Sony Alpha SLT A57 Hands-On: DSLR Performance Without A DSLR Price

Sony Alpha SLT A57 Hands-On: DSLR Performance Without A DSLR Price


Sony’s latest $800 Alpha camera sure looks like a budget DSLR, huh? Well, it is, but our hands-on today has us thinking it might just perform above its paltry price tag.

The A57 handles as well as any budget DSLR we’ve ever tried — even better at times. The camera is a tweaked version of the 2010 A55 — except that Sony actually made the camera larger rather than smaller. Equipped with an updated 16.1MP, APS-C sensor and Bionz processor, improved low-light handling to ISO 16,000, continuous shooting at 10FPS, built-in digital viewfinder, and 1080p recording at both 24 and 60 FPS. It may not seem like they changed a lot, but the little things add up.

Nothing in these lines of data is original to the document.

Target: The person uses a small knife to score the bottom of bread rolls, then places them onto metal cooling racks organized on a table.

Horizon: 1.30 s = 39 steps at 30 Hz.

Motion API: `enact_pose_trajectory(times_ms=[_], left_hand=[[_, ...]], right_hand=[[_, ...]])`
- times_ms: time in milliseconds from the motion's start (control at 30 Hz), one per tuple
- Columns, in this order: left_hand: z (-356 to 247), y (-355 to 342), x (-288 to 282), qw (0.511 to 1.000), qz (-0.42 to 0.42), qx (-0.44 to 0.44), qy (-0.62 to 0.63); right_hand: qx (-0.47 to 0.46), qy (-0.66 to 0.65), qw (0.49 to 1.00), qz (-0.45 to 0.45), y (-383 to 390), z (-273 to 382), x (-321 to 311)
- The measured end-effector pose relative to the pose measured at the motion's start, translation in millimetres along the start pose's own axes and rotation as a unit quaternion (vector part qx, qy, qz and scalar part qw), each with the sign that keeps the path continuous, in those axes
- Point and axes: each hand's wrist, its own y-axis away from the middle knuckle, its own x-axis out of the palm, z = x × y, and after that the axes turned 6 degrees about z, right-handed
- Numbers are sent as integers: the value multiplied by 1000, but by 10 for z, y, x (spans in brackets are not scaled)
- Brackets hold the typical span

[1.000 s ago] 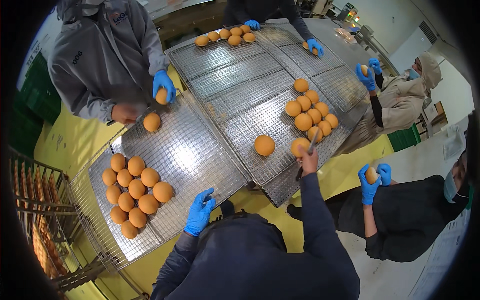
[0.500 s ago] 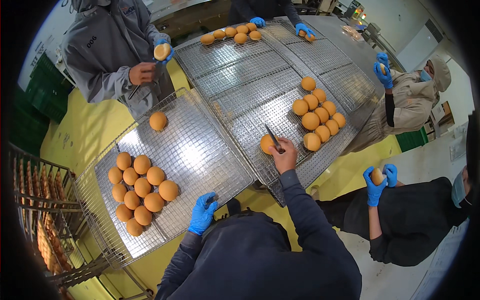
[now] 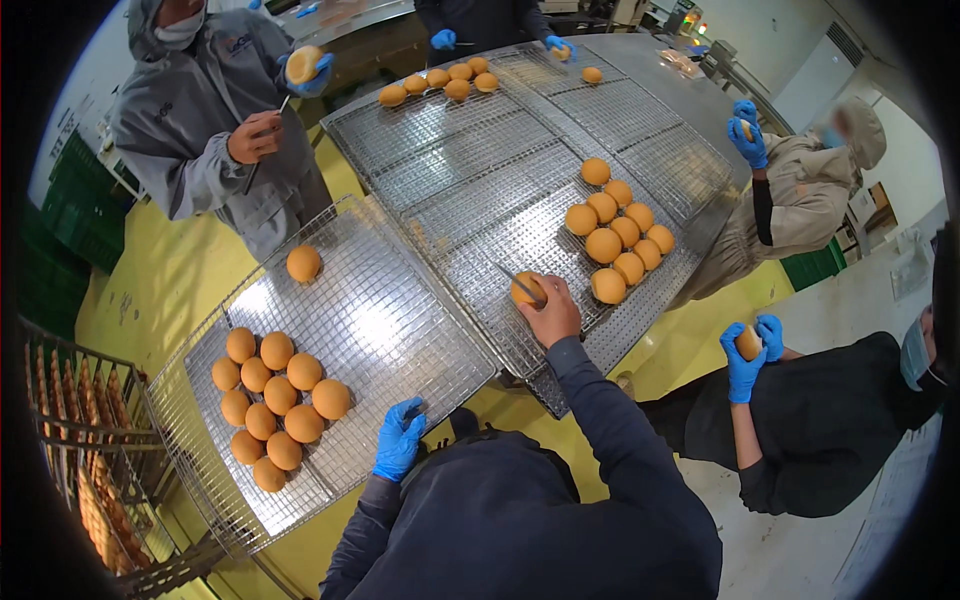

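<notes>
At a lone bun (image 3: pixel 521 294), come from clustered buns (image 3: pixel 624 232), the right hand (image 3: pixel 556 314) grips a knife (image 3: pixel 507 271), the left hand (image 3: pixel 400 438) half-open, empty.

The bare right hand (image 3: pixel 556 312) grips a slim metal knife (image 3: pixel 508 271) against a round golden-brown bun (image 3: pixel 521 294) on a silver wire-mesh rack (image 3: pixel 470 210), with a cluster of smooth golden-brown buns (image 3: pixel 603 245) just beyond it to the right. The blue-gloved left hand (image 3: pixel 400 440), fingers loosely curled, is by the near edge of a second silver wire rack (image 3: pixel 420 350), a similar bun group (image 3: pixel 279 394) to its left. Well beyond the left hand, a co-worker in a grey hooded jacket (image 3: pixel 185 140) holds up a pale-sided round bun (image 3: pixel 304 65).
</notes>
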Motion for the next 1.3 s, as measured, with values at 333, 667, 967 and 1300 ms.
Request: enact_pose_trajectory(times_ms=[333,667,967,1300], left_hand=[[-37,-44,10,999,-1,-17,32],[-67,-31,17,999,-26,-16,11],[-223,189,-53,991,-135,13,-21],[-544,335,-526,828,-432,37,-354]], right_hand=[[-11,-130,988,-88,-165,-99,-136],[-41,-346,910,227,1003,776,244],[3,-269,838,476,1411,587,478],[-57,-194,822,532,1437,722,509]])
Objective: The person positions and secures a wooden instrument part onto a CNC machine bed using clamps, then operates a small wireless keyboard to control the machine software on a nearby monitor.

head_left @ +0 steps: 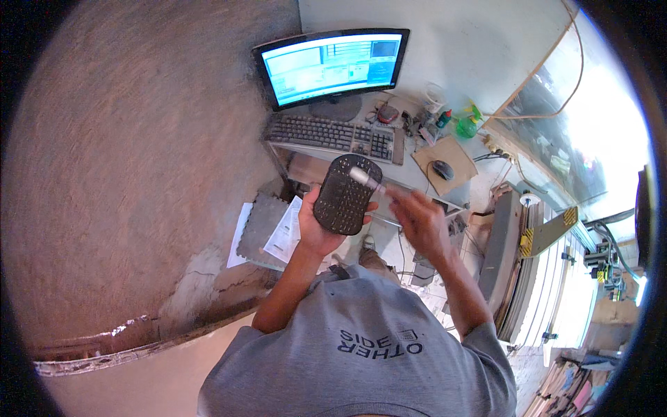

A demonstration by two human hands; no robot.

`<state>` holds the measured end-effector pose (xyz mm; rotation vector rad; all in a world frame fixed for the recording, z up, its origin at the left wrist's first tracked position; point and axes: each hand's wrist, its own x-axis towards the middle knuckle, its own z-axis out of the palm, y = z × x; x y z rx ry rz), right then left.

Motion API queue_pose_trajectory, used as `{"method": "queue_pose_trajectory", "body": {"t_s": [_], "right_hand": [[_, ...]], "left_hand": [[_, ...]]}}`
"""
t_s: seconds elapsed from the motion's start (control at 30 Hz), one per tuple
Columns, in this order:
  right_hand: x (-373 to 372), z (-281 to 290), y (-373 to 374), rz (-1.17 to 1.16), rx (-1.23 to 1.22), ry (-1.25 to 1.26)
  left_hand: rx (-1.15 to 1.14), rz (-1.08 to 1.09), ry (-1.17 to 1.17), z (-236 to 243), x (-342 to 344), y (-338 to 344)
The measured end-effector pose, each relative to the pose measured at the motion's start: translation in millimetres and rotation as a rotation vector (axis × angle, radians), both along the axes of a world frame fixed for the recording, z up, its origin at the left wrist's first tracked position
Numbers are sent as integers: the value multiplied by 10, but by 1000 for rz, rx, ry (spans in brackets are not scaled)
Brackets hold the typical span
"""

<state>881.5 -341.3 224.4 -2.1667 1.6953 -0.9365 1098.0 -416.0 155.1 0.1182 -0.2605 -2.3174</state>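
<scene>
My left hand (317, 231) is closed around a small black handheld keyboard (340, 203) with rounded ends, its keys facing up. The thumb lies along its left edge and fingertips show at the right edge. My right hand (421, 221), smeared by motion, grips a small brush (363, 178) with a pale head and a darker handle. The brush's head lies over the upper part of the keys; whether it touches them I cannot tell.
Beyond my hands, a desk holds a lit monitor (333, 66), a full-size keyboard (330, 135), a mouse (442, 169) on a brown pad (425, 161) and a green spray bottle (467, 125). Papers (283, 233) lie at the left. A long machine (549, 278) stands at the right.
</scene>
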Motion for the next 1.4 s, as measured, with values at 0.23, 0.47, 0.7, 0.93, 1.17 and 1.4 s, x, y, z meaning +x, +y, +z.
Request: {"method": "queue_pose_trajectory", "body": {"t_s": [0.23, 0.47, 0.7, 0.93, 1.17, 1.4], "right_hand": [[17, 32, 128, 139, 3, -117], [24, 158, -105, -30, 0, -34], [24, -19, 202, 378, 141, -105], [32, 184, -361, 68, -100, -9], [142, 154, -43, 346, 93, -121], [302, 139, -278, 214, -36, -73]], "left_hand": [[26, 52, 67, -55, 159, -74], [-16, 179, 37, 58, 70, -97], [-63, 151, 28, 105, 141, -165], [-22, 197, 16, 96, 81, -200], [-87, 243, 114, 139, 263, -317], [-119, 308, 127, 267, 156, -298]]}}
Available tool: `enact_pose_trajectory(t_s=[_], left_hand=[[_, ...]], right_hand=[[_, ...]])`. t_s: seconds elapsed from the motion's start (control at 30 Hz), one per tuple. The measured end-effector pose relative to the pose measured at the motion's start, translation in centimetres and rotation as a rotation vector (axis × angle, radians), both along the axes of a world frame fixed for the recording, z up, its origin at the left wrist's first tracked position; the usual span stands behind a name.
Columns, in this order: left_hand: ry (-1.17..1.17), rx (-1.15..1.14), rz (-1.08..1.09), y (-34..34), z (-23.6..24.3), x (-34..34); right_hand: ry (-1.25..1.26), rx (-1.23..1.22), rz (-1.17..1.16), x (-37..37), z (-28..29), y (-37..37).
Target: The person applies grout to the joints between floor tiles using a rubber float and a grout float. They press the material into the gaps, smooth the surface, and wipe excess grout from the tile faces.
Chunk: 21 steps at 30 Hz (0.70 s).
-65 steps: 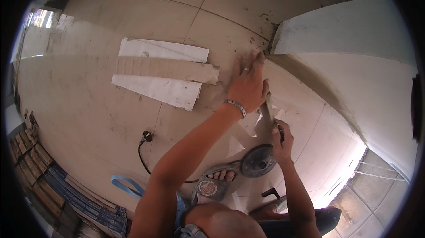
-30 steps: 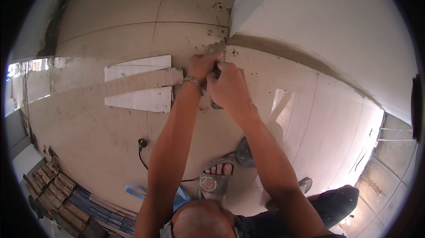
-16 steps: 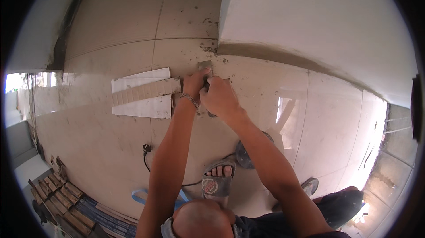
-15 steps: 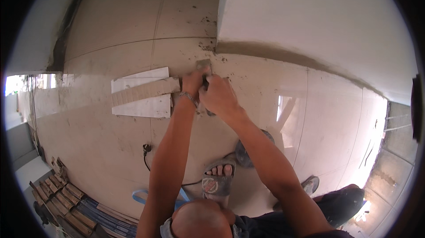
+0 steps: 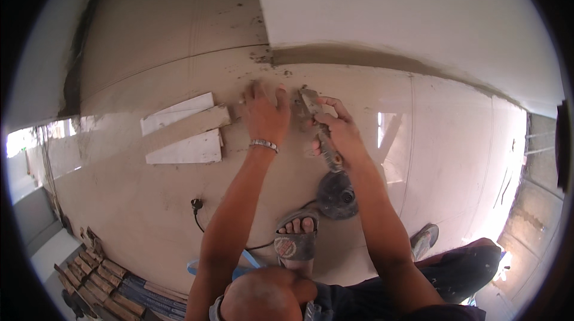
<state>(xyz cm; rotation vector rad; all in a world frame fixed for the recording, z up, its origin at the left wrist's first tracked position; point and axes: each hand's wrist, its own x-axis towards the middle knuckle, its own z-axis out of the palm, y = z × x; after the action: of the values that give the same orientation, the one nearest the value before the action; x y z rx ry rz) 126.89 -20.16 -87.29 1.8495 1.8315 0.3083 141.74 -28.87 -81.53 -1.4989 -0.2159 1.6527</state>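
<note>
Separating now: L hand [image 5: 267, 118] & R hand [image 5: 341, 133] were bunched tog. round the flat-bladed tool [image 5: 311, 101] a moment ago; now there's a strip of bare floor [image 5: 296, 165] showing btwn L hand & tool, & R hand has it alone. Prob. means the two-handed bit w/ the blade is done or paused, leaving L free for stuff on the floor (my read only). L fingers are spread, palm down, tips blurred, nothing visibly gripped; unclear if they touch the floor. They're near the dark clumps [image 5: 260, 58] by the corner of the wall [image 5: 388, 13]. R fingers are wrapped round the tool approx. mid-length, one finger reaching twd the blade's R side. Blade sticks out past R fingers twd the floor's wall edge, near it but apart; ridged handle runs back under the palm, butt end just by the dark disc [image 5: 338, 196], relative height unclear. So tool sits R of L thumb, not touching it. White strips [image 5: 188, 150] w/ tan strip [image 5: 194, 127] btwn them lie on the floor farther L, neither hand on them. Plug [image 5: 197, 204] on floor, nearer the body.
</note>
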Motion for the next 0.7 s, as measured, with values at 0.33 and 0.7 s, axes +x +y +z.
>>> enact_pose_trajectory(t_s=[0.33,0.7], left_hand=[[-0.27,0.093,-0.711,-6.6,-4.3,11.9],[-0.333,-0.09,-0.802,-4.9,-4.2,10.2]], right_hand=[[0.7,0.516,-0.689,18.2,-5.4,-13.9],[0.236,0.381,-0.288,16.2,-1.5,-10.5]])
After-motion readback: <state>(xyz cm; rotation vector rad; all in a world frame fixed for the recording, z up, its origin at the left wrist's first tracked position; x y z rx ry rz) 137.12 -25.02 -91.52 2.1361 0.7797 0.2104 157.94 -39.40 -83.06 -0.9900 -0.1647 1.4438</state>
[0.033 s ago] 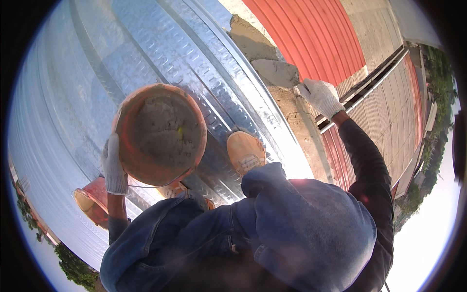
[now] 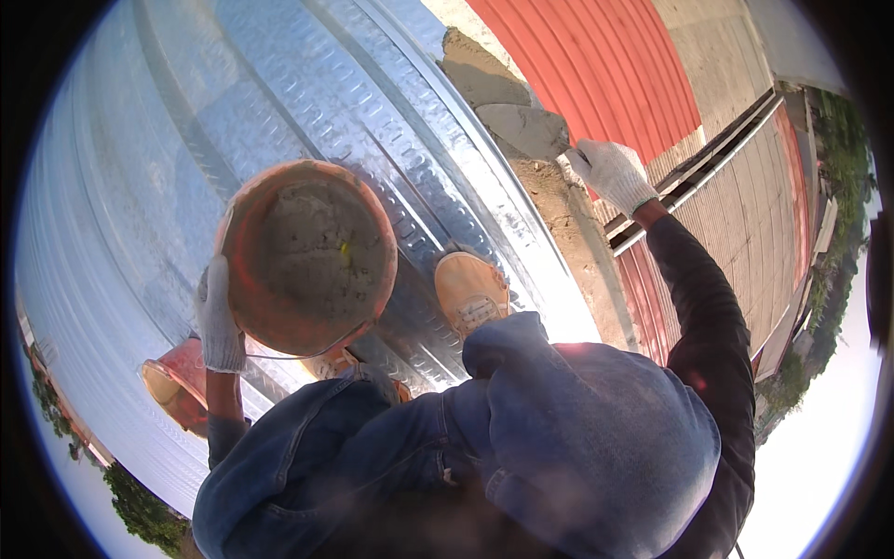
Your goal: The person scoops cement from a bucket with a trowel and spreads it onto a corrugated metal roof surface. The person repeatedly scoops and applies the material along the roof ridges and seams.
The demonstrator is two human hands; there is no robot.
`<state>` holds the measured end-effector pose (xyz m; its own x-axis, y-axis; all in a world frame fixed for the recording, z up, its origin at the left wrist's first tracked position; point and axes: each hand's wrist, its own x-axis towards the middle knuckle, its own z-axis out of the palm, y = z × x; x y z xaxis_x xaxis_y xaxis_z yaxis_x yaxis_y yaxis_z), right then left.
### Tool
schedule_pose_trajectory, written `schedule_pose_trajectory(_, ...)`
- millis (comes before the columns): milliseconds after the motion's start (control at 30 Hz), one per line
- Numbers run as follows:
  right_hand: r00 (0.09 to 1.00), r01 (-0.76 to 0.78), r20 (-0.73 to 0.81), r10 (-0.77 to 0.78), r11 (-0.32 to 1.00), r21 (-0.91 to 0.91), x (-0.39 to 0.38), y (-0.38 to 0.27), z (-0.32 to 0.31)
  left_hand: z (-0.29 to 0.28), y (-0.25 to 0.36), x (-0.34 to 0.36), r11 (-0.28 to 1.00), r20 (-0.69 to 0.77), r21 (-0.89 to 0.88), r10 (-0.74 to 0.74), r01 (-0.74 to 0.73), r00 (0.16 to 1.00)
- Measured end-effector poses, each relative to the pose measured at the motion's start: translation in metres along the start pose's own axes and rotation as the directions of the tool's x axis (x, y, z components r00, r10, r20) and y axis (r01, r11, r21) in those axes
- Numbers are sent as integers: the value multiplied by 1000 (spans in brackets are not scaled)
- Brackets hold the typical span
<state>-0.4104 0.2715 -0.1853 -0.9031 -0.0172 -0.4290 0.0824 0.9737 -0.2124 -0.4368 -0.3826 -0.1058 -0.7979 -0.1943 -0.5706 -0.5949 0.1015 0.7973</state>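
My left hand [image 2: 219, 317], in a white knit glove, grips the side of an orange bucket [image 2: 380, 207]. Grey wet mortar [image 2: 307, 247] fills much of that bucket, with a small yellow fleck on it. At the upper right, my gloved right hand [image 2: 615, 177] is closed round the handle of a trowel [image 2: 526, 129]; the glove hides most of the handle. The trowel's blade lies flat over the top of a narrow masonry wall [image 2: 568, 210]. Beyond the blade, a strip of smoother grey mortar [image 2: 475, 70] covers the wall top.
Shiny corrugated metal roofing [image 2: 233, 102] spreads under my shoes [image 2: 470, 289] and leftward. A second reddish bucket [image 2: 177, 377] lies tipped beside my left forearm. Across the wall are a red ribbed roof [image 2: 596, 74] and weathered grey roof sheets [image 2: 745, 205], with a gap between roofs.
My right hand and the trowel have shifted slightly away from me along the wall. The left hand and bucket look unmoved.
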Motion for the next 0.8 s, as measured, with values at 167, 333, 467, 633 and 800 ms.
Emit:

And there are cosmetic changes too, including an improved grip and larger body. It seems counterintuitive, I know, but the result is that the camera feels sturdier to hold — like a real, big kid’s camera, and not just like something you cheaped out on.

What do you get? Well first of all, you get a freaking fast camera. This A57’s shutter release peels off frames as fast as any other we’ve tried. Pardon the lofty comparison here, but the 10FPS, machine-gun continuous shooting is the closest thing we’ve felt to the crazy-fast $6000 Nikon D4 we tried back at CES.


Unlike Sony’s NEX cameras, which ditch the mirrored design altogether, this camera uses Sony’s Alpha-series lenses, which means the camera can get better, faster autofocus than other-post DSLR shots. I used the camera to shoot a bunch of quickly moving subjects in super-fast continuous mode, and I was very impressed at how quickly the camera could adapt to changing conditions.

The major downside of single-lens translucent (SLT) cameras is that they have digital rather than the optical viewfinders on single-lens reflex cameras. Digital viewfinders are far from ideal, and they drive purists crazy, but I actually found the SLT’s viewfinder to be quite good and very usable.

As for image quality — that’s what this is all about at the end of the day — our limited time with the camera was far from enough for a final verdict. We didn’t get to test the camera’s supposedly beastly low-light performance, but in good lighting conditions the camera delivered sharp-looking images.


Without doing a full review, it’s hard to say whether SLTs might be the future of the budget DSLR — but from what we’ve seen, we’re pretty confident it might be.